Patricia remarked: “I have looked at the Usefulness because that is the whole point of this [professional development] so they [the teachers] can create something [worthwhile] because they have to take it back to their classrooms.” The tasks the teachers created during the professional development were used with their own students in order to develop their students’ deeper mathematical understanding, which in turn, would translate into higher achievement scores.
Finally, Rachel claimed that she focused on the eMpowerment component. She believed that empowering her colleagues, who were also her friends, would deepen their engagement and lead to increased student achievement. Rachel said, “I think for me, working with them [her colleagues], the empowerment factor has been there because three brains are better than one and we’re all striving for the same goal for our students to be successful and we want to facilitate that the best way that we can.”

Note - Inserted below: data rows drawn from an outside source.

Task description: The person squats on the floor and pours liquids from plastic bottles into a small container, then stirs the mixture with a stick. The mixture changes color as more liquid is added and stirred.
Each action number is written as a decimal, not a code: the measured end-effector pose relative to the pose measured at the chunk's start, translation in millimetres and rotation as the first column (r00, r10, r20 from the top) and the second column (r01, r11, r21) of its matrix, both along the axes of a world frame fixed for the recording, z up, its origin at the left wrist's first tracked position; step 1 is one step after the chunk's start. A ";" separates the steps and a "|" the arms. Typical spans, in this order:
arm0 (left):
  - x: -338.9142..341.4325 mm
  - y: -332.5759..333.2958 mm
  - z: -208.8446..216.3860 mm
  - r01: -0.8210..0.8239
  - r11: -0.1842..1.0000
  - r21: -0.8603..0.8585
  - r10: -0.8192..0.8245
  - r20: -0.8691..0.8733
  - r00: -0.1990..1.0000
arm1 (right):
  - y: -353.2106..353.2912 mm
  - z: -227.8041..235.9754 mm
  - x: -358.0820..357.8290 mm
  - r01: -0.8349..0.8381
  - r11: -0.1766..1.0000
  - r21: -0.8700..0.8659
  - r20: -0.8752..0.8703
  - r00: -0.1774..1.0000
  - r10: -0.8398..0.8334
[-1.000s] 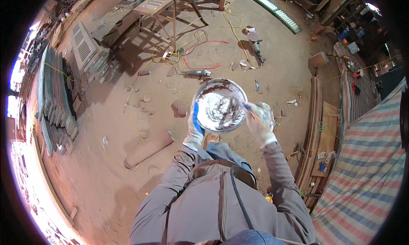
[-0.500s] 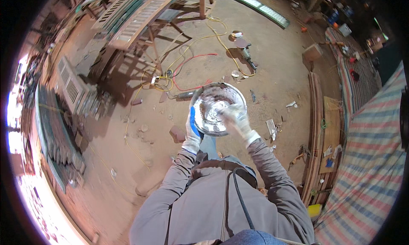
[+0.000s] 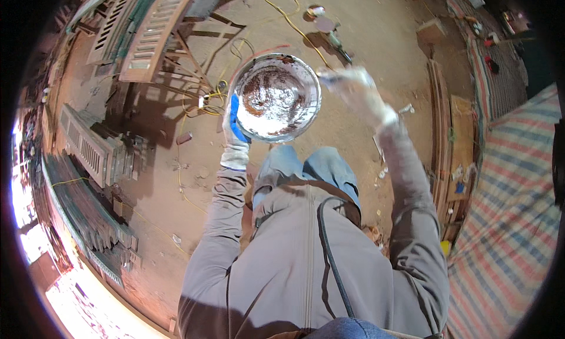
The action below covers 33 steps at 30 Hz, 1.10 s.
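Note:
A shiny round metal bowl [image 3: 311, 97], streaked inside with brown and whitish smears, is held up in front of me with its opening tilted toward me. My left hand [image 3: 236, 122], in a white and blue glove, grips its left rim, the fingers partly hidden behind the bowl. To the right of the rim, apart from it, is my right hand [image 3: 360, 94] in a white glove. Motion smears that hand, but its fingers look closed around something short that points toward the bowl; its kind is too blurred to make out.
Beyond the bowl, a power tool [image 3: 335, 41] and a yellow cord [image 3: 288, 18] lie on the dirt floor. Louvred shutters [image 3: 150, 44] rest on trestles at the far left, with stacked slatted panels [image 3: 85, 136] nearer. Planks [image 3: 438, 127] and a striped tarp [image 3: 512, 203] line the right.
The bowl has been lifted nearer to me and shifted left, with my left hand still on it. My right hand has come out of the bowl and swung right. The whole view has shifted.

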<state>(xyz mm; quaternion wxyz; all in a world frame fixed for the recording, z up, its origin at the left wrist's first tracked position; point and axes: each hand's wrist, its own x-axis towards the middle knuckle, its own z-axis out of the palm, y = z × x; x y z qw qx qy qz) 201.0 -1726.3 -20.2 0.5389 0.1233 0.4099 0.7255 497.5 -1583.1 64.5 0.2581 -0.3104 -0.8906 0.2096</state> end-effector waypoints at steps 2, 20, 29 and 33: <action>-10.8 19.2 9.5 -0.078 0.997 -0.001 0.078 0.054 0.995 | -31.6 -2.2 -7.4 -0.017 0.990 -0.137 -0.186 0.982 -0.009; 72.7 54.8 31.7 -0.102 0.995 -0.023 0.104 0.121 0.987 | 24.9 44.2 59.1 -0.066 0.991 -0.114 0.191 0.978 0.087; 79.6 73.0 41.7 -0.002 0.999 -0.049 0.009 0.130 0.991 | 91.2 70.3 -0.9 -0.224 0.963 0.150 -0.108 0.965 0.241; 39.0 53.6 26.5 -0.027 0.984 0.177 -0.018 0.253 0.967 | 60.8 52.2 32.3 -0.145 0.980 0.137 -0.070 0.985 0.156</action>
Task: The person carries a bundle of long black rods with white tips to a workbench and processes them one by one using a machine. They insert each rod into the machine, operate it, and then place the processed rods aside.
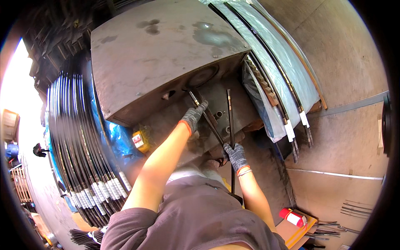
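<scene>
Both my hands wear grey knit gloves with orange cuffs. My left hand (196, 116) is closed around the upper part of a slim black rod (215, 132), whose pale-banded tip points at the front of a big brown metal housing (166, 50). Lower down and to the right, my right hand (236, 156) is closed on the same rod near its lower end. A second black rod (231, 112) stands nearly upright and passes at my right hand; whether my fingers also hold it cannot be made out. Beneath the housing's front lies a metal bed (212, 141) with small round fittings.
On the left, many long black rods (79, 137) with white wrapped ends lie over blue plastic. More rods (271, 54) rest on pale plastic sheeting at the right, beside a notched wooden rack (262, 81). A yellow container (141, 141) sits under the housing; a red cylinder (293, 217) lies lower right.
</scene>
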Demonstrator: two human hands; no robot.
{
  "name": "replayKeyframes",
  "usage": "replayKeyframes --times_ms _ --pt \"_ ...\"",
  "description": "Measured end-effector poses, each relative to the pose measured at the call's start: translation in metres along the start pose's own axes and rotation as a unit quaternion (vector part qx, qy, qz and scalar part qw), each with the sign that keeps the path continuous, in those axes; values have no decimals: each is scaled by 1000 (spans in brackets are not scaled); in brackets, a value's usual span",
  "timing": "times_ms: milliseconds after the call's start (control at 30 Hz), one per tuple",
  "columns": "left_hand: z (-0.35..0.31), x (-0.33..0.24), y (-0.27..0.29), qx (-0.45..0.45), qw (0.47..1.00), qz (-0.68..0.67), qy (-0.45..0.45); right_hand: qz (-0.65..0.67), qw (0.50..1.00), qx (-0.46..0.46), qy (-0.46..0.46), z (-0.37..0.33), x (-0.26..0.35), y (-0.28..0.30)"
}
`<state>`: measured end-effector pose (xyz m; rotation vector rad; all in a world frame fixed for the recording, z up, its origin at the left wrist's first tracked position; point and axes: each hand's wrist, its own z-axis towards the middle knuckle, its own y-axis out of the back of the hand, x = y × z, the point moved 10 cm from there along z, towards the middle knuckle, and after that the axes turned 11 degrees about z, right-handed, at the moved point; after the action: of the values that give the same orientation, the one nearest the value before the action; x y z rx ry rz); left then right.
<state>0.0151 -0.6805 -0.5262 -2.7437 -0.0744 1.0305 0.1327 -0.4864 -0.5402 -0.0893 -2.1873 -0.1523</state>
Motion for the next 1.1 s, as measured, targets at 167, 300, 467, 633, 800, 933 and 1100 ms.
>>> replayKeyframes --times_ms 167,300,467,633,800,933,1100 --pt "26 7 8 -47 996 3 -76 -137 989 -41 46 28 -1 14" --pt "54 14 36 -152 973 147 -92 -73 997 -3 -1 26 1 0" --pt "30 -2 31 -167 968 156 -100 -102 994 4 36 36 7 -1" --pt "33 -2 31 -147 974 136 -106 -148 988 -3 44 59 -24 10" --pt "41 8 32 -128 984 78 -94 -97 995 3 3 30 16 -7" --pt "19 -6 25 -143 983 68 -94 -24 1000 8 -15 38 6 -10" --pt "40 9 34 -139 985 79 -72 -137 990 -12 -6 40 10 -8"
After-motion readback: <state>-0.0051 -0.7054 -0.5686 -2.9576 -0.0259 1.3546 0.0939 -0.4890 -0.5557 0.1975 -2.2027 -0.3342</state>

Rachel believed her prior friendship with her grade level colleagues brought empowerment to the forefront. She suggested that empowerment has a magnifying effect, when more people feel empowered, then greater outcomes could be expected.
Since Rachel’s project was designed to meet the needs of her grade level, she believed her prior friendship with her colleagues brought eMpowerment to the forefront. From our pilot research project with the Mathematics Specialists, we found that all of them felt that the MUSIC model was beneficial as they moved into a teacher-leader role. Many of the mathematics specialists identified eMpowerment, Caring, and Usefulness as the most important components when they implemented their projects.

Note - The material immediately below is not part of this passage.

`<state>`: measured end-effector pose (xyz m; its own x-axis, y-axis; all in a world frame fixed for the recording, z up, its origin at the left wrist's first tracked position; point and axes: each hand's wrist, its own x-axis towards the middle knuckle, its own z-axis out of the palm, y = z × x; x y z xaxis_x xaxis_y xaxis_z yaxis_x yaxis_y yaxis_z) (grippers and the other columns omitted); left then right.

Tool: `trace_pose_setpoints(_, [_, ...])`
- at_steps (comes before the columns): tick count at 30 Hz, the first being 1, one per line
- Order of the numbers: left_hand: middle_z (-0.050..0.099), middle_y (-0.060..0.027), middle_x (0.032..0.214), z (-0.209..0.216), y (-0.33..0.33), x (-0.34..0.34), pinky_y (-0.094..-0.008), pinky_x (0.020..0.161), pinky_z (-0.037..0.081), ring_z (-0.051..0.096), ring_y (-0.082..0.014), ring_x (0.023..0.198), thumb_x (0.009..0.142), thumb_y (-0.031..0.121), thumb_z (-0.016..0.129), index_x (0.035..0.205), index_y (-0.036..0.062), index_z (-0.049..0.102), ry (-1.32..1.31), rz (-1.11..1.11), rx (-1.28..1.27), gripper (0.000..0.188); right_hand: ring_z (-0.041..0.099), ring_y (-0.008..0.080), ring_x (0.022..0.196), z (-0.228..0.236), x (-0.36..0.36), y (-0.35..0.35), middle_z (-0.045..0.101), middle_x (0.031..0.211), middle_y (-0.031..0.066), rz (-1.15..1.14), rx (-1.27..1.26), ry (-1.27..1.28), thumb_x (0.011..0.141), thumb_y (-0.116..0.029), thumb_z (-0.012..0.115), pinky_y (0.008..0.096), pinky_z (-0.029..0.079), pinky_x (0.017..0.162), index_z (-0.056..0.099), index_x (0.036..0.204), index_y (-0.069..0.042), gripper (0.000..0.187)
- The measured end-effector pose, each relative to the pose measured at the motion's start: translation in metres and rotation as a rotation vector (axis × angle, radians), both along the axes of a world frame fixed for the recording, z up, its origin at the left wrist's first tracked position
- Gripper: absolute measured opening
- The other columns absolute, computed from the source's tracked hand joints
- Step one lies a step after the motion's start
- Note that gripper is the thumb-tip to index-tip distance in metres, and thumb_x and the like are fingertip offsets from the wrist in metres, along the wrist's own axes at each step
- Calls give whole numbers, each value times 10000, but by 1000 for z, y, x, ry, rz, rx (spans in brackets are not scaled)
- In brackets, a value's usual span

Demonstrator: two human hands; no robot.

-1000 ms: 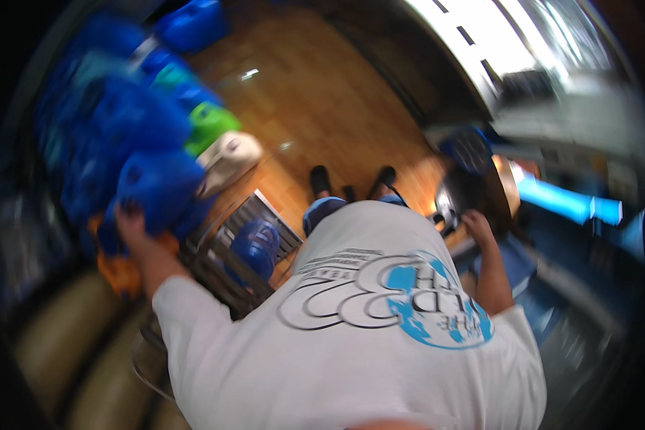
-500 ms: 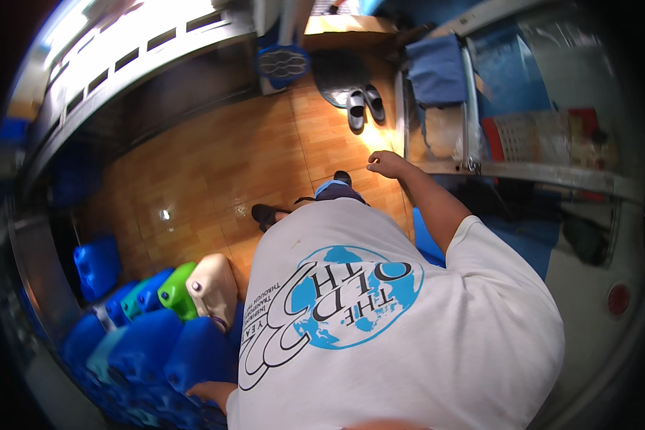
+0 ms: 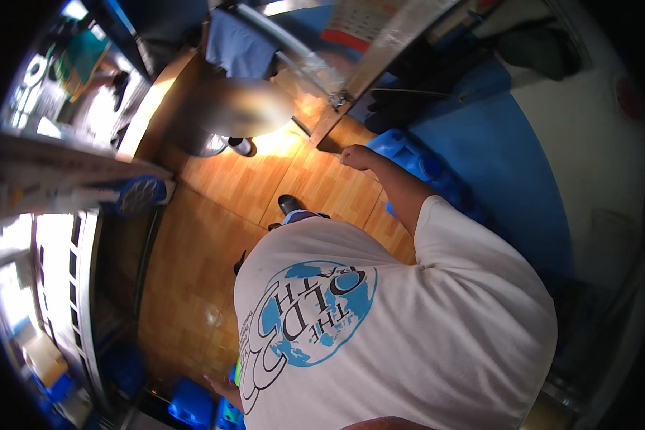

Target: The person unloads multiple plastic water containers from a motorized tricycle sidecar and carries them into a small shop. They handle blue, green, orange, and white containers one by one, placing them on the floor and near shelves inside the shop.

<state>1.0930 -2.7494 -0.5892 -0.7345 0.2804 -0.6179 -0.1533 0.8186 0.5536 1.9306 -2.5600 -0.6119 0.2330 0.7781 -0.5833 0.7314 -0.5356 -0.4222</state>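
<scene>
My right hand [image 3: 357,157] hangs ahead of me with its fingers curled in and nothing seen in them. Just beyond and to the right of it lies a blue plastic jerrycan [image 3: 401,152] on the floor, beside a blue panel [image 3: 509,158]. My left hand [image 3: 221,385] is low at my left side, half covered by my white T-shirt [image 3: 408,322]; its fingers look stretched out and hold nothing I can see. Below it, near the lower edge, stands another blue jerrycan [image 3: 191,401], with a blue-green one [image 3: 229,416] partly hidden by the shirt.
Wood-look tiles [image 3: 186,279] cover the floor. Ahead are a metal frame post [image 3: 337,97], a hanging blue cloth [image 3: 240,46], a slipper [image 3: 241,146] and a blurred round grey shape [image 3: 258,107]. A bright white slatted frame [image 3: 79,308] stands at the left.
My view and body have turned to the right. The row of coloured jerrycans has mostly dropped out of view, and my left hand is away from them. The jerrycan by my right hand has come into sight.
</scene>
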Motion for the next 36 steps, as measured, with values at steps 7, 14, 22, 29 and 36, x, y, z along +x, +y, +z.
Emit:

Although, one teacher believed all of the components were beneficial. The eMpowerment component was used as a way to engage all of their stakeholders at the beginning of the project they were identifying their schools’ most pressing needs. Some of the mathematics specialists combined eMpowerment with Interest or with Caring when introducing, designing, or implementing their projects. We also observed that some of these mathematics specialists used only a few of the components while others shifted their focus on different components of the model during the life cycle of their projects. Others tailored their use of the components for different colleagues engaged in their project. We found that the MUSIC Model was an effective tool that helped, in particular, these five mathematics specialists successfully lead their capstone projects. Ali summed it up when she emphasized how important it is to know how to work with adults and she felt that the MUSIC Model provided her with the tools to work collaboratively and effectively as a teacher-leader with her colleagues and with the administration.
Jones, B. D. (2009). Motivating students to engage in learning: The MUSIC model of academic motivation, International Journal of Teaching and Leaning in Higher Education, 21(2), 272-285.
Kreye, B. C. (2009). Evaluation of the externship within a master’s degree program formathematics specialists at VT (Doctoral dissertation). Retrieved from http://scholar.lib.VT.edu/theses/available/etd-04102009-162951/, 42.
Kreye, B. C. & Wilkins, J. L. M. (2010). Providing real-world experiences: the Virginia Tech externship for mathematics specialists, Journal of Mathematics and Science, 12, 119-130.
West, L. & Staub, F. C. (2003). Content-Focused Coaching: Transforming Mathematics Lessons, Portsmouth, NH: Heinemann.